Valuing heritage
It wasn’t 1st April, the wintry Sedgemoor landscape testified to the fact that such spring days were still distant. Had it been April Fool’s Day, it would have been similar to a story the BBC once ran about the failure of the spaghetti harvest, a story that came complete with television pictures of spaghetti trees. Nor was the story part of the mischief that sometimes features on the Steve Wright in the Afternoon on BBC Radio 2, it was carried during the two o’clock news, not as part of the programme. A check on the BBC website verified the news item, “Naples pizza-twirling gets Unesco world heritage status.”
Why? What was it about pizza-making in Naples that merited the conferral of world-heritage status? The UNESCO has the following definition of such heritage:
Cultural heritage is the legacy of physical artefacts and intangible attributes of a group or society that are inherited from past generations, maintained in the present and bestowed for the benefit of future generations.

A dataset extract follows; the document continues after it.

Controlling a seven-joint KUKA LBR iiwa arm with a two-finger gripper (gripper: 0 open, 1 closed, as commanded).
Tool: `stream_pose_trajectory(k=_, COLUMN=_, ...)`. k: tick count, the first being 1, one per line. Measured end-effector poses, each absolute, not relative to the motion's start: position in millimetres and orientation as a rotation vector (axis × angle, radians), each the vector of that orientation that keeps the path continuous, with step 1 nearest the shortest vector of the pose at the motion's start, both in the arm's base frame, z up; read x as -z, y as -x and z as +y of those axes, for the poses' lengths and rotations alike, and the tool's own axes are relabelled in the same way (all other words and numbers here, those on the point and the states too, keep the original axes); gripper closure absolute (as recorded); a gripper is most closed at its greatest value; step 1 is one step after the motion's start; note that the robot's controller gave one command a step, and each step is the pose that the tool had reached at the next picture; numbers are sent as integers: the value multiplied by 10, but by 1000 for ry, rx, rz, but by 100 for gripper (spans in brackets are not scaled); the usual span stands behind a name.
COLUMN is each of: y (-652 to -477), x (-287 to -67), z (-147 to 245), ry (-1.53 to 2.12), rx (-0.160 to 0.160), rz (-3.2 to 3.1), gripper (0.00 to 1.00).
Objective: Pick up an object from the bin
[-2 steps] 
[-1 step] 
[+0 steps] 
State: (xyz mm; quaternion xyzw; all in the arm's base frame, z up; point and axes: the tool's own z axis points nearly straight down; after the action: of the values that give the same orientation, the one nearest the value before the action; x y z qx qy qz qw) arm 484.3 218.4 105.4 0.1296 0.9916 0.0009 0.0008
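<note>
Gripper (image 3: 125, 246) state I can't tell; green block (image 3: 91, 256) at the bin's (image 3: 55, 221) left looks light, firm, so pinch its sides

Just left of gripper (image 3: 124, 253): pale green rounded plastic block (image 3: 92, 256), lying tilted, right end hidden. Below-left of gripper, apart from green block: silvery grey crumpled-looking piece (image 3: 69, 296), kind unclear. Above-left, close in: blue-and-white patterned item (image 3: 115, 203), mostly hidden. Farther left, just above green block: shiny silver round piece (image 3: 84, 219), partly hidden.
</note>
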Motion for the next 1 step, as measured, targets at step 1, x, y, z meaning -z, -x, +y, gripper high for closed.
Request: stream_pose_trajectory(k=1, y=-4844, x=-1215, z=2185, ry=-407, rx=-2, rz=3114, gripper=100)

The pizza-making is considered an “intangible attribute”, inherited from the past, maintained now and being passed on to the future, but so are countless other activities in the world, and few of them are granted such exalted status.
Living in Ireland for more than thirty years, there was a keen awareness of the intangible attributes that surrounded death and funerals, the observances, the wakes, the funeral on the third day, the strongly communal nature of such events. Academic papers have been written on dying in Ireland, noting customs far more deeply implanted in people’s psyche than pizza-making, but no-one would have thought Irish funerals would merit world heritage status. In rural Ireland, funerals are only one custom that has been inherited and maintained, the holy wells and the pilgrimages associated with the local saints’ days are strong intangible attributes of particular communities; again, they would have been featured in numerous studies, but no-one would have presumed them to have world heritage status.
UNESCO would presumably argue that Irish religious customs are very local and particular, whereas Neapolitan pizza-making is a global phenomenon, which would suggest that the definition of intangible attributes that leads to the conferral of world-heritage status owes more to width than depth. The Irish customs attached to death and to holy places hold a very deep place within the hearts and minds of those participating, observing them without care for the feelings behind them can cause deep hurt for years to come; but the customs do not have width, in the case of some saints’ days, customs do not extend beyond the boundaries of a parish. Neapolitan pizza-making does not have the depth of death or holy places, but it has width, it is known throughout the world.
On the basis of world-heritage status deriving from width, a whole raft of new conferrals might take place – American diners, Saint Patrick’s Day parades, German Christmas markets, French restaurants, and numerous other activities that have spread around the world, presumably all have a significance similar to that of pizza-making.
Is heritage really valued if culture is defined in so broad a way?